О первой, реальной жизни святого мы иногда знаем кое‑что, иногда — очень мало, иногда — почти ничего. Мы знаем о жизни святого больше, если он оставил автобиографические сочинения (как например, святитель Григорий Богослов), или если он совершил такие деяния, о которых сохранились сведения в исторических источниках (например, в «Церковной истории» Евсевия Кесарийского, где упомянуты многие святые), или, наконец, если святой близок к нам по времени и память о нем еще жива среди наших современников (например, преподобный Силуан Афонский, многие мученики XX века).
Вторая жизнь святого — это его житие, написанное в некоторых случаях много столетий спустя и нередко лишенное исторической достоверности. Житие святого — это его словесная икона, некий идеализированный образ: оно всегда пишется в соответствии с каноном, за пределы которого автор позволяет себе выйти лишь в исключительных случаях. Житийный канон заключается в том, что из одного жития в другое переходят одни и те же словесные штампы, одни и те же эпизоды, описания чудес. Едва ли не каждый герой агиографической литературы рождается от благочестивых родителей и уже в раннем детстве проявляет признаки особого христианского благочестия, избегает обычных детских игр. Едва ли не каждый святой прилежно учится в школе, но отказывается от высшего образования; претерпевает искушения от диавола, но всегда их преодолевает; борется с какой‑либо злостной ересью своего времени и одерживает над ней победу; совершает многочисленные чудеса и исцеления.
Лишь в редких случаях — например, если житие написано одним из ближайших учеников святого, знавшим его при жизни — оно сохраняет черты фактической и исторической достоверности (как например, Житие преподобного Симеона Нового Богослова, написанное его учеником Никитой Стифатом, или житие преподобного Сергия Радонежского, написанное Епифанием Премудрым). Однако во многих случаях житие даже и не претендует на историческую достоверность, как не претендует икона святого на портретное сходство.

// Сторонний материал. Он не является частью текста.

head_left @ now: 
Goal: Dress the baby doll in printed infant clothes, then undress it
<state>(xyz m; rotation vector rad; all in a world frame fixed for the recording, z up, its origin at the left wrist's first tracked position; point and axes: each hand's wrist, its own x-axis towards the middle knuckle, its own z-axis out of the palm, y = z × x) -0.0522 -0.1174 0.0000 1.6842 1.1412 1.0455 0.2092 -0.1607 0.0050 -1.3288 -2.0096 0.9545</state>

Если мы сравним житие Григория Богослова, составленное в VII веке, с его автобиографическими сочинениями, то без труда увидим разницу между его реальным и идеализированным образами. Нередко написанное в житии даже противоречит той информации о жизни святого, которую мы имеем из других источников.
Что знаем мы о реальной земной жизни святителя Николая? Почти ничего. Есть его житие с рассказами о различных чудесах, однако многие из этих рассказов заимствованы из жития другого святого, Николая Сионского, жившего в VI веке. Ни один исторический источник IV века не упоминает о Николае, архиепископе Мир Ликийских. В житии святителя Николая рассказывается о том, как он принимал участие в I Вселенском Соборе (325 г.), на котором он ударил еретика Ария, за что был лишен сана, но впоследствии восстановлен в епископском достоинстве. Этот эпизод отсутствует в дошедших до нас документах Собора. Более того, среди подписей 153–х участников Собора нет подписи архиепископа Мир Ликийских Николая. Можно, конечно, предположить, что подписи собирались как раз в тот момент, когда святитель Николай был лишен сана Отцами Собора. Но, как бы там ни было, какого‑либо документального подтверждения эпизода с Арием мы не имеем.
Означает ли все сказанное, что житиям вообще нельзя верить? Вовсе нет. Хотя бы потому, что от житий не всегда можно требовать исторической достоверности, на которую они и не претендуют. Житие говорит нам в первую очередь о значимости святого для Церкви и церковного народа, рисует нам его духовный образ. Что же касается исторического облика святого, то в некоторых случаях он остается как бы «за кадром».